Colombia Fights Poverty with Music and Tourism

Travel Features Colombia
Colombia Fights Poverty with Music and Tourism

Six students stand in a circle laughing. Each sands a gaita, a folkloric Colombian flute. Their backwards caps and general demeanor seem more apt to 2 Chainz than concertos. The students are part of Proyectos De Lutería del Festival, la Fundacion Silva, an ecology-focused program at their school in El Pozon, one of the poorest, roughest slums in Cartagena, and sanding gaitas is their hope for reprieve.

Diana Arevalo leads the group of one-hundred poverty-stricken teens, who travel from across Colombia to attend her week-long program during the Cartagena International Music Festival. It’s here where the students learn how to construct, fix and play not only gaitas but also other Colombian instruments like the tambora.

“The program is all free and open for public viewing, and people come each day to attend a workshop or sand a gaita,” she says, “It’s about keeping tradition alive.”

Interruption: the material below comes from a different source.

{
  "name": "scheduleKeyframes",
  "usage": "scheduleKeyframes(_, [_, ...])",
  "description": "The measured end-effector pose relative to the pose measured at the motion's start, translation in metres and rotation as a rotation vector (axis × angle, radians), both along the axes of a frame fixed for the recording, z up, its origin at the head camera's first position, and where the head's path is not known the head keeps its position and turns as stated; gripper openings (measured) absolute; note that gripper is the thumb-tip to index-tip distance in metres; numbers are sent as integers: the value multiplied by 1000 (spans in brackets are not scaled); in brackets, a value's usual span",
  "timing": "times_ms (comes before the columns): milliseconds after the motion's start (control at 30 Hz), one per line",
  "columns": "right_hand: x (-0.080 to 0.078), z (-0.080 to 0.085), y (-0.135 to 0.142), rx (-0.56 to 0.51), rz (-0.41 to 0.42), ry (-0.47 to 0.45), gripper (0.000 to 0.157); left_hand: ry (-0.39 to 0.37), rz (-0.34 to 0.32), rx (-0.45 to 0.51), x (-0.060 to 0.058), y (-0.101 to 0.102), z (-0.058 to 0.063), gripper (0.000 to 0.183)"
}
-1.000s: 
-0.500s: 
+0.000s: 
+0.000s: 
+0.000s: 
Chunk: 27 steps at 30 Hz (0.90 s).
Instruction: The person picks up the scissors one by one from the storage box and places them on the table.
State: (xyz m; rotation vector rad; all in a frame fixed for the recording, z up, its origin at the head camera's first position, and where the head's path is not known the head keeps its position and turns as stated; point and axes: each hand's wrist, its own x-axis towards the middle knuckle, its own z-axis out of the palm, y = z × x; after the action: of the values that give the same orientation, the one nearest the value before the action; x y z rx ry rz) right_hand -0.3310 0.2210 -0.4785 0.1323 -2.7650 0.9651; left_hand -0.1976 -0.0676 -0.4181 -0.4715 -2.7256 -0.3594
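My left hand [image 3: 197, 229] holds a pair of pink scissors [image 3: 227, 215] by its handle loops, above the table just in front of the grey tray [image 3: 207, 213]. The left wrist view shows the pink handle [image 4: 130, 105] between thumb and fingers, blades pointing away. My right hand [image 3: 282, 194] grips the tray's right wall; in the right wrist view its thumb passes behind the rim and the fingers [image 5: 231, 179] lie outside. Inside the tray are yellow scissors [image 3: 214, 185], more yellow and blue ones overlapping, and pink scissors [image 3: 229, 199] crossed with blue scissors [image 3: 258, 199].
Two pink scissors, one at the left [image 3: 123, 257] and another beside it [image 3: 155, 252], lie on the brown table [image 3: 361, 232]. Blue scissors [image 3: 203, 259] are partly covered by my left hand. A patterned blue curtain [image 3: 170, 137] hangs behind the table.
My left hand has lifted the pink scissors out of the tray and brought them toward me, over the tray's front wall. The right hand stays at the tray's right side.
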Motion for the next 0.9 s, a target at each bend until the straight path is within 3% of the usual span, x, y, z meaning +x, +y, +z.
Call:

This idea of “tradition” inspired Julia Silva, head of the Cartagena International Music Festival, to start the program in the first place.

“When 90 percent of the population lives in a very low income, has no opportunities of education—free education—to all of those wonderful things that the world offers, we have to do something about it,” Silva said.

“We created a program to learn how to repair and restore musical instruments and with that teach them how to build instruments. They will know how to clean it, how to change a string, and that the instrument needs service.”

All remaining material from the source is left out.